**TASK ITEM**. This task calls for every entry below to be repeated exactly.

**SUPPLIED RECORDS**.
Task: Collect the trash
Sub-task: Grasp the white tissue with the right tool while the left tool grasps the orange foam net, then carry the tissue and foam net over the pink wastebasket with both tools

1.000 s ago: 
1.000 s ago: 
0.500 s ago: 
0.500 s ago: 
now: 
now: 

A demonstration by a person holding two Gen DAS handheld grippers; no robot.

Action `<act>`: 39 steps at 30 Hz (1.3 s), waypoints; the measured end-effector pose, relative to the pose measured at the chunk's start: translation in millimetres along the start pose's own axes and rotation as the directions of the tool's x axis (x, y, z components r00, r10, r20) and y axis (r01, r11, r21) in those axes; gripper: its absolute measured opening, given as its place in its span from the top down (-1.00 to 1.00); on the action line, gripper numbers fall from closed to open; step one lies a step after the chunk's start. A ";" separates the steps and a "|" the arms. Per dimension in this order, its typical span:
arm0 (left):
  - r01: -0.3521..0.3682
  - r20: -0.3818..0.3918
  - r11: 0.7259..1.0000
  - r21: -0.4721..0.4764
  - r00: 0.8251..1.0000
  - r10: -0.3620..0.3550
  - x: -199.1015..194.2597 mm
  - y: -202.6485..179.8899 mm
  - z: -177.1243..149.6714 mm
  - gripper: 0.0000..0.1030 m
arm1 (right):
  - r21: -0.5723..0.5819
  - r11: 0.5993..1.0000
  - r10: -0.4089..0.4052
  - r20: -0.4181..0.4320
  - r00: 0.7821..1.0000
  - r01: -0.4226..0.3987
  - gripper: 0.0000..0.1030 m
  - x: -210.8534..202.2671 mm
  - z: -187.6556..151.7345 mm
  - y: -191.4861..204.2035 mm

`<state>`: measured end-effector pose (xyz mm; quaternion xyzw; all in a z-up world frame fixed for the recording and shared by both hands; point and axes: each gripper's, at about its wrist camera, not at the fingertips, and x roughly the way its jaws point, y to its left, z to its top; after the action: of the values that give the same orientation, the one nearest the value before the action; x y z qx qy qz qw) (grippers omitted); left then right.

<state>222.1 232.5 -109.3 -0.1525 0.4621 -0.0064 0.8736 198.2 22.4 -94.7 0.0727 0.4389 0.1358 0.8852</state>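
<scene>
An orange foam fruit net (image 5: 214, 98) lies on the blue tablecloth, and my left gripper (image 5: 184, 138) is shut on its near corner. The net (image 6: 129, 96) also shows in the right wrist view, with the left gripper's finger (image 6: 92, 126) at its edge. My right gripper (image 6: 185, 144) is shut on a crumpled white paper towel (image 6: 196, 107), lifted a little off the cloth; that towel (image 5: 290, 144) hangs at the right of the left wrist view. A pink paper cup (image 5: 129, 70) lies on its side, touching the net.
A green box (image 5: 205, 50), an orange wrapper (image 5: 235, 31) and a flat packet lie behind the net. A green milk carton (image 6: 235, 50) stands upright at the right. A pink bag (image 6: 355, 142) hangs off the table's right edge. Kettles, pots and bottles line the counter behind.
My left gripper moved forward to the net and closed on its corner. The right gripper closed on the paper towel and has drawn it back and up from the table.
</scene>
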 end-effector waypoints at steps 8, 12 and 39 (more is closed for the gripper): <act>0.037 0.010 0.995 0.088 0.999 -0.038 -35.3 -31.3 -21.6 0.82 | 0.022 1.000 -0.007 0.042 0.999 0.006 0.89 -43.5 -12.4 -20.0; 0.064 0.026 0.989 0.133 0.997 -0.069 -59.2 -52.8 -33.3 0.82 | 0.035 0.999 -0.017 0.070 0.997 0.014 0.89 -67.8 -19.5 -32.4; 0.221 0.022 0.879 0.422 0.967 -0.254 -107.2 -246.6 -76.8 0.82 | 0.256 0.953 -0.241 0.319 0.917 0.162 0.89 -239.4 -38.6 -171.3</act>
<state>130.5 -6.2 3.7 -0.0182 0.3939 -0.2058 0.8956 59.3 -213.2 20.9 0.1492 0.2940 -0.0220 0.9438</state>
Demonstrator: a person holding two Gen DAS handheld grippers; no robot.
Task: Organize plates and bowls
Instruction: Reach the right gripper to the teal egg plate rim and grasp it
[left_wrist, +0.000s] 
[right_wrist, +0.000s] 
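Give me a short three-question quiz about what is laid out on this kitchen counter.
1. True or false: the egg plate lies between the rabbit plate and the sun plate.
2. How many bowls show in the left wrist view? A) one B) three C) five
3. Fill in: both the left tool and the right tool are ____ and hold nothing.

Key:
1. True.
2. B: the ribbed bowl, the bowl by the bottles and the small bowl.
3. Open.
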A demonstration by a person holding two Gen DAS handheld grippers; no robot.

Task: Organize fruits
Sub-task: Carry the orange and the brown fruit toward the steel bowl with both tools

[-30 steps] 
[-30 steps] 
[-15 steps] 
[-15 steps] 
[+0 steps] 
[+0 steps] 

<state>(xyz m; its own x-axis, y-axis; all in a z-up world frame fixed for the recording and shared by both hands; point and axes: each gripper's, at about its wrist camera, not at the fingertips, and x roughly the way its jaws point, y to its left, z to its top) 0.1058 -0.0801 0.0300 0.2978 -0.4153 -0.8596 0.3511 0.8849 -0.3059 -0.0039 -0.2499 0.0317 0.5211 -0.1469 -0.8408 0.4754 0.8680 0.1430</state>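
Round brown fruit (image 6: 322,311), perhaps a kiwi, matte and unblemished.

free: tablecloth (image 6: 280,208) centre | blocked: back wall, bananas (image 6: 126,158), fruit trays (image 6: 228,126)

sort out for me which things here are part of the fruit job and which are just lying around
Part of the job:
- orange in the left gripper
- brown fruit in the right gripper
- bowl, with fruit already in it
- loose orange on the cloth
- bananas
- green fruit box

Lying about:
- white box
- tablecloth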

**EXERCISE SOLUTION**.
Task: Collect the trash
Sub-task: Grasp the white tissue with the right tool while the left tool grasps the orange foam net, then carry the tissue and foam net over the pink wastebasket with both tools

1.000 s ago: 
1.000 s ago: 
0.500 s ago: 
0.500 s ago: 
now: 
now: 

A demonstration by a person holding two Gen DAS handheld grippers; no robot.

Action `<act>`: 39 steps at 30 Hz (1.3 s), waypoints; the measured end-effector pose, relative to the pose measured at the chunk's start: translation in millimetres along the start pose's own axes and rotation as the directions of the tool's x axis (x, y, z components r00, r10, r20) and y axis (r01, r11, r21) in those axes; gripper: its absolute measured opening, given as its place in its span from the top down (-1.00 to 1.00); on the action line, gripper numbers fall from closed to open; step one lies a step after the chunk's start. A ";" separates the steps and a "|" the arms. Per dimension in this order, its typical span:
arm0 (left):
  - r01: -0.3521..0.3682
  - r20: -0.3818..0.3918
  - r11: 0.7259..1.0000
  - r21: -0.4721..0.4764
  - r00: 0.8251..1.0000
  - r10: -0.3620..0.3550
  - x: -199.1015..194.2597 mm
  - y: -202.6485..179.8899 mm
  - z: -177.1243..149.6714 mm
  - gripper: 0.0000..0.1030 m
arm1 (right):
  - r21: -0.5723..0.5819
  - r11: 0.5993..1.0000
  - r10: -0.4089..0.4052
  - r20: -0.4181..0.4320
  - r00: 0.7821..1.0000
  - r01: -0.4226..0.3987
  - gripper: 0.0000..0.1030 m
  - x: -210.8534..202.2671 mm
  - z: -187.6556..151.7345 mm
  - y: -191.4861..204.2035 mm

`<state>`: measured end-effector pose (xyz mm; quaternion xyzw; all in a z-up world frame fixed for the recording and shared by both hands; point and axes: each gripper's, at about its wrist camera, not at the fingertips, and x roughly the way its jaws point, y to its left, z to its top; after the action: of the values that give the same orientation, the one nearest the value before the action; x y z qx qy qz qw) (grippers omitted); left then right.

<state>222.1 232.5 -109.3 -0.1525 0.4621 -0.0064 0.8736 198.2 22.4 -94.7 0.0727 0.4389 0.1358 0.8852</state>
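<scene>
An orange foam fruit net (image 5: 214, 98) lies on the blue tablecloth, and my left gripper (image 5: 184, 138) is shut on its near corner. The net (image 6: 129, 96) also shows in the right wrist view, with the left gripper's finger (image 6: 92, 126) at its edge. My right gripper (image 6: 185, 144) is shut on a crumpled white paper towel (image 6: 196, 107), lifted a little off the cloth; that towel (image 5: 290, 144) hangs at the right of the left wrist view. A pink paper cup (image 5: 129, 70) lies on its side, touching the net.
A green box (image 5: 205, 50), an orange wrapper (image 5: 235, 31) and a flat packet lie behind the net. A green milk carton (image 6: 235, 50) stands upright at the right. A pink bag (image 6: 355, 142) hangs off the table's right edge. Kettles, pots and bottles line the counter behind.
My left gripper moved forward to the net and closed on its corner. The right gripper closed on the paper towel and has drawn it back and up from the table.
</scene>
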 end-effector waypoints at steps 8, 12 and 39 (more is closed for the gripper): <act>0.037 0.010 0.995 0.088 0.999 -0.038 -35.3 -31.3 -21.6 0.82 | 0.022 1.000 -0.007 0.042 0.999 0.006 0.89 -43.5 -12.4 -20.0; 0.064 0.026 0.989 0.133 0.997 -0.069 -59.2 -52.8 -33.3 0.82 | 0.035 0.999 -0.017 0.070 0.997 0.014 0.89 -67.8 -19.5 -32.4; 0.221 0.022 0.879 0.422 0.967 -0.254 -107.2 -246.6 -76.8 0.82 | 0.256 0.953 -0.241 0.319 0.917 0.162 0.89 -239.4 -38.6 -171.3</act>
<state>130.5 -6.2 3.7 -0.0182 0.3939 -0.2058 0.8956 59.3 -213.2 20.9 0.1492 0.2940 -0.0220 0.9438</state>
Demonstrator: a person holding two Gen DAS handheld grippers; no robot.
Task: Organize plates and bowls
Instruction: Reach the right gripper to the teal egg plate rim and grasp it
[left_wrist, +0.000s] 
[right_wrist, +0.000s] 
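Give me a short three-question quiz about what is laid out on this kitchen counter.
1. True or false: the egg plate lies between the rabbit plate and the sun plate.
2. How many bowls show in the left wrist view? A) one B) three C) five
3. Fill in: both the left tool and the right tool are ____ and hold nothing.

Key:
1. True.
2. B: the ribbed bowl, the bowl by the bottles and the small bowl.
3. Open.
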A demonstration by a person holding two Gen DAS handheld grippers; no robot.

Task: Organize fruits
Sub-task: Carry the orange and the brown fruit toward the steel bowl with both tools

[-30 steps] 
[-30 steps] 
[-15 steps] 
[-15 steps] 
[+0 steps] 
[+0 steps] 

<state>(xyz m; its own x-axis, y-axis; all in a z-up world frame fixed for the recording and shared by both hands; point and axes: each gripper's, at about its wrist camera, not at the fingertips, and x roughly the way its jaws point, y to its left, z to its top) 0.1058 -0.0801 0.0300 0.2978 -0.4153 -0.8596 0.3511 0.8849 -0.3059 -0.0039 -0.2499 0.0317 0.5211 -0.1469 -0.8408 0.4754 0.8680 0.1430</state>
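Round brown fruit (image 6: 322,311), perhaps a kiwi, matte and unblemished.

free: tablecloth (image 6: 280,208) centre | blocked: back wall, bananas (image 6: 126,158), fruit trays (image 6: 228,126)

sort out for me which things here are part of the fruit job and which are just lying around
Part of the job:
- orange in the left gripper
- brown fruit in the right gripper
- bowl, with fruit already in it
- loose orange on the cloth
- bananas
- green fruit box

Lying about:
- white box
- tablecloth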

Output is complete for this exercise.